→ **Work order**: Once you have read the records below, restate them word for word.

→ **Recorded information**:
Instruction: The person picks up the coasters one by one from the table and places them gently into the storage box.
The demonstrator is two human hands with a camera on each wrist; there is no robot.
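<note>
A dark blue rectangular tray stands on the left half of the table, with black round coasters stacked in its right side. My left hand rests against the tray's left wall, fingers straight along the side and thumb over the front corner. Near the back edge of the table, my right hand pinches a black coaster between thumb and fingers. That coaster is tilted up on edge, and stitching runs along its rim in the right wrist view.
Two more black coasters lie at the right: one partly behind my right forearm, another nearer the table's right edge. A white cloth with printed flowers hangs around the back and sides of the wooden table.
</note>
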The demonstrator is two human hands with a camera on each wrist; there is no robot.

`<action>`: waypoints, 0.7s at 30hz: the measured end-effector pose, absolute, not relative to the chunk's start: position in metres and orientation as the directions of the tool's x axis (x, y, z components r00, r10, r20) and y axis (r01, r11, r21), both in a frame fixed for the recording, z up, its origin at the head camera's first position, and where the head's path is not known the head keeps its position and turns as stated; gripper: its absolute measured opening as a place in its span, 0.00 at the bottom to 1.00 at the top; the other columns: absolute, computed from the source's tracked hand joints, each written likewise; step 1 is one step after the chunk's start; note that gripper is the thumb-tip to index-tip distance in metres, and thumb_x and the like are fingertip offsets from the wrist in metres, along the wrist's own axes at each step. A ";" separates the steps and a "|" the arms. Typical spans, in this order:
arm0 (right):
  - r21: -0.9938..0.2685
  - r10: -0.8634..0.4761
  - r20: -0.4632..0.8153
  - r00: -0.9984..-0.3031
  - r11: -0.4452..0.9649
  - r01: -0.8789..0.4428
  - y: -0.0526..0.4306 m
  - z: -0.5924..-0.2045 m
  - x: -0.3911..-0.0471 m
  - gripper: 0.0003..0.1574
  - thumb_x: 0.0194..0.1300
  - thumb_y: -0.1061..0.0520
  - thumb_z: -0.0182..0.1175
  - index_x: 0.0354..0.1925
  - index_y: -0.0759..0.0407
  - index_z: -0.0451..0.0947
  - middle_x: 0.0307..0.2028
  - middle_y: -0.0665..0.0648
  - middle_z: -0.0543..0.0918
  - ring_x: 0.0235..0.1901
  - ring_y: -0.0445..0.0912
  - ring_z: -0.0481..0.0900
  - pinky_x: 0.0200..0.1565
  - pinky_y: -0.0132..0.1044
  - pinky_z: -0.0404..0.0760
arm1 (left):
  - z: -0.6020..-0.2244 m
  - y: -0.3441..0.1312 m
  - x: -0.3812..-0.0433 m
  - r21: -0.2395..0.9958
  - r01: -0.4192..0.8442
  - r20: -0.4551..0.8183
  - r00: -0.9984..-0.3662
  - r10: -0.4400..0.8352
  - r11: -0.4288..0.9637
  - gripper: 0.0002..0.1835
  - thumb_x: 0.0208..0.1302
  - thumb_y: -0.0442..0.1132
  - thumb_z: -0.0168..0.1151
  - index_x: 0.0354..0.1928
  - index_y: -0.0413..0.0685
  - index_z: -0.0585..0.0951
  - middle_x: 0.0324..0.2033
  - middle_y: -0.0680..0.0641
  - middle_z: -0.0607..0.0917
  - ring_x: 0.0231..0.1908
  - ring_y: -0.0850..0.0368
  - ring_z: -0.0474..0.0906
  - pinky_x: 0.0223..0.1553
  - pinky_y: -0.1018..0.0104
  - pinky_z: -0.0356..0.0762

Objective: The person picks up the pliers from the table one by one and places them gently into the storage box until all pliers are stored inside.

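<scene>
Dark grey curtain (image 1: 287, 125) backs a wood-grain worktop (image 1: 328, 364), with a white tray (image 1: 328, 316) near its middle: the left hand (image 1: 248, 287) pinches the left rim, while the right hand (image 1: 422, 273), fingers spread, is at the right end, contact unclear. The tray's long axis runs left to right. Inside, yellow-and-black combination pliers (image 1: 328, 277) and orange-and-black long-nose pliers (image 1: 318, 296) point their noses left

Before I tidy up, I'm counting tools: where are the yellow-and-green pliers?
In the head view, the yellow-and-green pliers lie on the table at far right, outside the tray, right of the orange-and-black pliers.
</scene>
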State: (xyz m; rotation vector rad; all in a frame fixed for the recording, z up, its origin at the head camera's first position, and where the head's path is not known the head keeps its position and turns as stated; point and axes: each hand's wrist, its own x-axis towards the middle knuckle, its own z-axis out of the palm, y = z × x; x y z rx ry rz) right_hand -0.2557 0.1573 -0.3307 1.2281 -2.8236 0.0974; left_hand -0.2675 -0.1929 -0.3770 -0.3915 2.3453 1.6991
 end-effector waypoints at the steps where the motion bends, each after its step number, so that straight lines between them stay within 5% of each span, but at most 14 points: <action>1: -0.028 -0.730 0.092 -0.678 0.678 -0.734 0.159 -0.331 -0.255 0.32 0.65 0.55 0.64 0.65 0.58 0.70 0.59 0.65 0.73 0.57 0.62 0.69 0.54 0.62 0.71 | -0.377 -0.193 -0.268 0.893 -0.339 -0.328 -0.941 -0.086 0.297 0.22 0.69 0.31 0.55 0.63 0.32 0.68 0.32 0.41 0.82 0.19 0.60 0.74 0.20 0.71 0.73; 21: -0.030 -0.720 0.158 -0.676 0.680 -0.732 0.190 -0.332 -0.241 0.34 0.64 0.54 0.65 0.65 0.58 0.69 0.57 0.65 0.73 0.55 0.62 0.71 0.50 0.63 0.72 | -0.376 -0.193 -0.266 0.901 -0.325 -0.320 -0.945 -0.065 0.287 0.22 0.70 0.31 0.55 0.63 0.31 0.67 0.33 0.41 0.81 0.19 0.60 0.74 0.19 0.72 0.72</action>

→ **Exercise answer**:
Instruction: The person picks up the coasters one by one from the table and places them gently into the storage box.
The demonstrator is two human hands with a camera on each wrist; there is no robot.
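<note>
A dark blue rectangular tray stands on the left half of the table, with black round coasters stacked in its right side. My left hand rests against the tray's left wall, fingers straight along the side and thumb over the front corner. Near the back edge of the table, my right hand pinches a black coaster between thumb and fingers. That coaster is tilted up on edge, and stitching runs along its rim in the right wrist view.
Two more black coasters lie at the right: one partly behind my right forearm, another nearer the table's right edge. A white cloth with printed flowers hangs around the back and sides of the wooden table.
</note>
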The demonstrator is two human hands with a camera on each wrist; there is no robot.

`<action>`: waypoints, 0.7s at 30hz: the measured end-effector pose, absolute, not relative to the chunk's start: position in metres and orientation as the directions of the tool's x axis (x, y, z components r00, r10, r20) and y axis (r01, r11, r21), both in a frame fixed for the recording, z up, its origin at the head camera's first position, and where the head's path is not known the head keeps its position and turns as stated; gripper: its absolute measured opening as a place in its span, 0.00 at the bottom to 1.00 at the top; the other columns: absolute, computed from the source's tracked hand joints, each written likewise; step 1 is one step after the chunk's start; note that gripper is the thumb-tip to index-tip distance in metres, and thumb_x and the like are fingertip offsets from the wrist in metres, along the wrist's own axes at each step. A ";" separates the steps and a "|" the arms. Typical spans, in this order:
arm0 (right):
  - r21: -0.9938..0.2685
  - r10: -0.8634..0.4761
  - r20: -0.4632..0.8153
  - r00: -0.9984..-0.3031
  - r11: -0.4452..0.9649
  - r01: -0.8789..0.4428
  - y: -0.0526..0.4306 m
  - z: -0.5924..-0.2045 m
  - x: -0.3911..-0.0471 m
  - gripper: 0.0003..0.1574
  - thumb_x: 0.0194..0.1300
  - thumb_y: -0.1061..0.0520
  - thumb_z: -0.0182..0.1175
  - index_x: 0.0354..0.1925
  - index_y: -0.0759..0.0407
  - index_z: -0.0451..0.0947
  - middle_x: 0.0307..0.2028
  - middle_y: -0.0665..0.0648
  - middle_z: -0.0543..0.0918
  - ring_x: 0.0235..0.1901
  - ring_y: -0.0445..0.0912
  - ring_z: -0.0481..0.0900
  - pinky_x: 0.0200..0.1565
  - pinky_y: -0.0132..0.1044
  - pinky_z: -0.0404..0.0760
arm1 (left):
  - z: -0.6020..-0.2244 m
  - y: -0.3441..0.1312 m
  - x: -0.3812..-0.0433 m
  - r21: -0.2395..0.9958
  - r01: -0.4192..0.8442
  - r20: -0.4551..0.8183
  - r00: -0.9984..-0.3662
  - r10: -0.4400..0.8352
  - r11: -0.4288..0.9637
  - gripper: 0.0002..0.1835
  - thumb_x: 0.0208..0.1302
  - thumb_y: -0.0442..0.1132
  - thumb_z: -0.0168..0.1151
  - index_x: 0.0354..0.1928
  - index_y: -0.0413..0.0685
  - index_z: -0.0585..0.0951
  - middle_x: 0.0324..0.2033
  - middle_y: -0.0680..0.0641
  - middle_z: -0.0607..0.0917
  - ring_x: 0.0231..0.1908
  - ring_y: -0.0850..0.0368
  - ring_z: -0.0474..0.0906
  - pinky_x: 0.0223..0.1553
  - pinky_y: -0.1018..0.0104
  - pinky_z: -0.0356..0.0762

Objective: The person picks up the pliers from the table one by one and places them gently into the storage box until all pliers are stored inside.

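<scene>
Dark grey curtain (image 1: 287, 125) backs a wood-grain worktop (image 1: 328, 364), with a white tray (image 1: 328, 316) near its middle: the left hand (image 1: 248, 287) pinches the left rim, while the right hand (image 1: 422, 273), fingers spread, is at the right end, contact unclear. The tray's long axis runs left to right. Inside, yellow-and-black combination pliers (image 1: 328, 277) and orange-and-black long-nose pliers (image 1: 318, 296) point their noses left

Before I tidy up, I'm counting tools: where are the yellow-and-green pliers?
In the head view, the yellow-and-green pliers lie on the table at far right, outside the tray, right of the orange-and-black pliers.
</scene>
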State: (xyz m; rotation vector rad; all in a frame fixed for the recording, z up, its origin at the head camera's first position, and where the head's path is not known the head keeps its position and turns as stated; point and axes: each hand's wrist, its own x-axis towards the middle knuckle, its own z-axis out of the palm, y = z × x; x y z rx ry rz) right_hand -0.2557 0.1573 -0.3307 1.2281 -2.8236 0.0974; left_hand -0.2675 -0.1929 -0.3770 -0.3915 2.3453 1.6991
 end-effector waypoints at the steps where the motion bends, each after its step number, so that straight lines between them stay within 5% of each span, but at most 14 points: <action>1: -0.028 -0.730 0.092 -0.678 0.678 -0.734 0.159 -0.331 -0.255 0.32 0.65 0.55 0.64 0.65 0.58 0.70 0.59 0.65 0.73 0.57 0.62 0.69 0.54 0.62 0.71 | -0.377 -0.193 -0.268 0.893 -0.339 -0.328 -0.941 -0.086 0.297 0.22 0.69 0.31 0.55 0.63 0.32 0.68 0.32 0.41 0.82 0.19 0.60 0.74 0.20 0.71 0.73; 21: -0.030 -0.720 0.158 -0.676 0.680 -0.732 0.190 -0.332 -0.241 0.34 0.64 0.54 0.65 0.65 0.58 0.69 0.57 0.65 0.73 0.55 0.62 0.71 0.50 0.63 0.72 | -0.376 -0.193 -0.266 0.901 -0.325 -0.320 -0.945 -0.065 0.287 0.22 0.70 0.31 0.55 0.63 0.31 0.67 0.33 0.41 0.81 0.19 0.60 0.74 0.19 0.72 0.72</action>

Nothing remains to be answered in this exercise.